START Input data
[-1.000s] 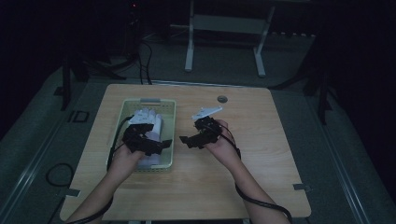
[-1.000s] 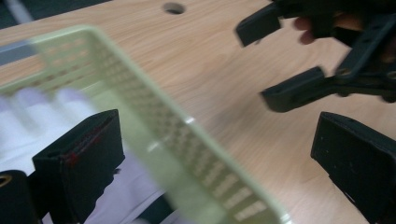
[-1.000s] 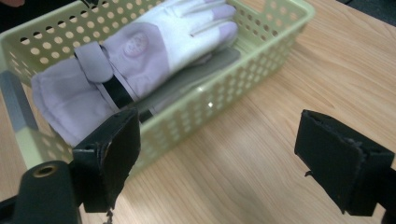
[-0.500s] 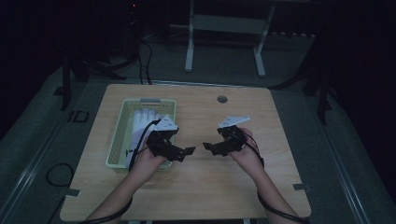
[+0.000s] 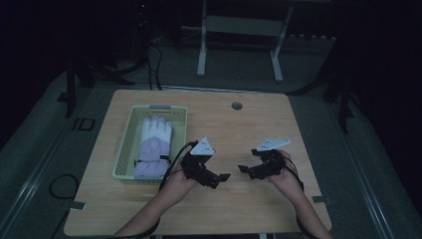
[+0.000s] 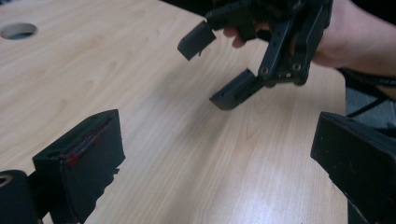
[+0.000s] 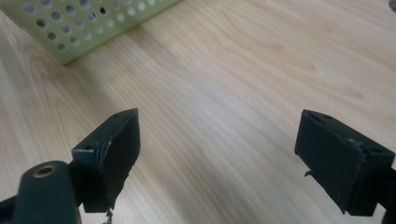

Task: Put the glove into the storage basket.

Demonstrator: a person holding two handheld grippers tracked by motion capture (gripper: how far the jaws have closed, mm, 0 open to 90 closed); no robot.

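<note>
Dim floor and dark metal frame legs surround the light wooden table [image 5: 249,124], whose top has a small round hole [image 5: 237,105] near its far edge. No brand, label or writing can be read on anything; the marks on the grey three-cornered plates are too small to make out.

On the table's left part stands a pale green perforated plastic basket [image 5: 127,144], and in it lies a white and lilac padded glove [image 5: 153,147], fingers pointing away from the person.

Both forearms come in from the near edge, the hands turned inward so the tools face each other over bare wood in front of the person, apart from one another. The left gripper [image 5: 215,178] is just to the right of the basket; its jaws stand wide apart and hold nothing. The right gripper [image 5: 247,170] is well apart from the basket, its jaws likewise spread wide with only tabletop between them.
</note>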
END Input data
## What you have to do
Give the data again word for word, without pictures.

## Response area
[-1.000s] 
[-1.000s] 
[-1.000s] 
[-0.500s] 
[+0.000s] 
[+0.000s] 
[+0.000s] 

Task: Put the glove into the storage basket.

Demonstrator: a person holding two handheld grippers tracked by motion capture (gripper: how far the jaws have closed, mm, 0 open to 90 closed); no robot.

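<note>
Dim floor and dark metal frame legs surround the light wooden table [image 5: 249,124], whose top has a small round hole [image 5: 237,105] near its far edge. No brand, label or writing can be read on anything; the marks on the grey three-cornered plates are too small to make out.

On the table's left part stands a pale green perforated plastic basket [image 5: 127,144], and in it lies a white and lilac padded glove [image 5: 153,147], fingers pointing away from the person.

Both forearms come in from the near edge, the hands turned inward so the tools face each other over bare wood in front of the person, apart from one another. The left gripper [image 5: 215,178] is just to the right of the basket; its jaws stand wide apart and hold nothing. The right gripper [image 5: 247,170] is well apart from the basket, its jaws likewise spread wide with only tabletop between them.
</note>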

This exercise is now fully answered.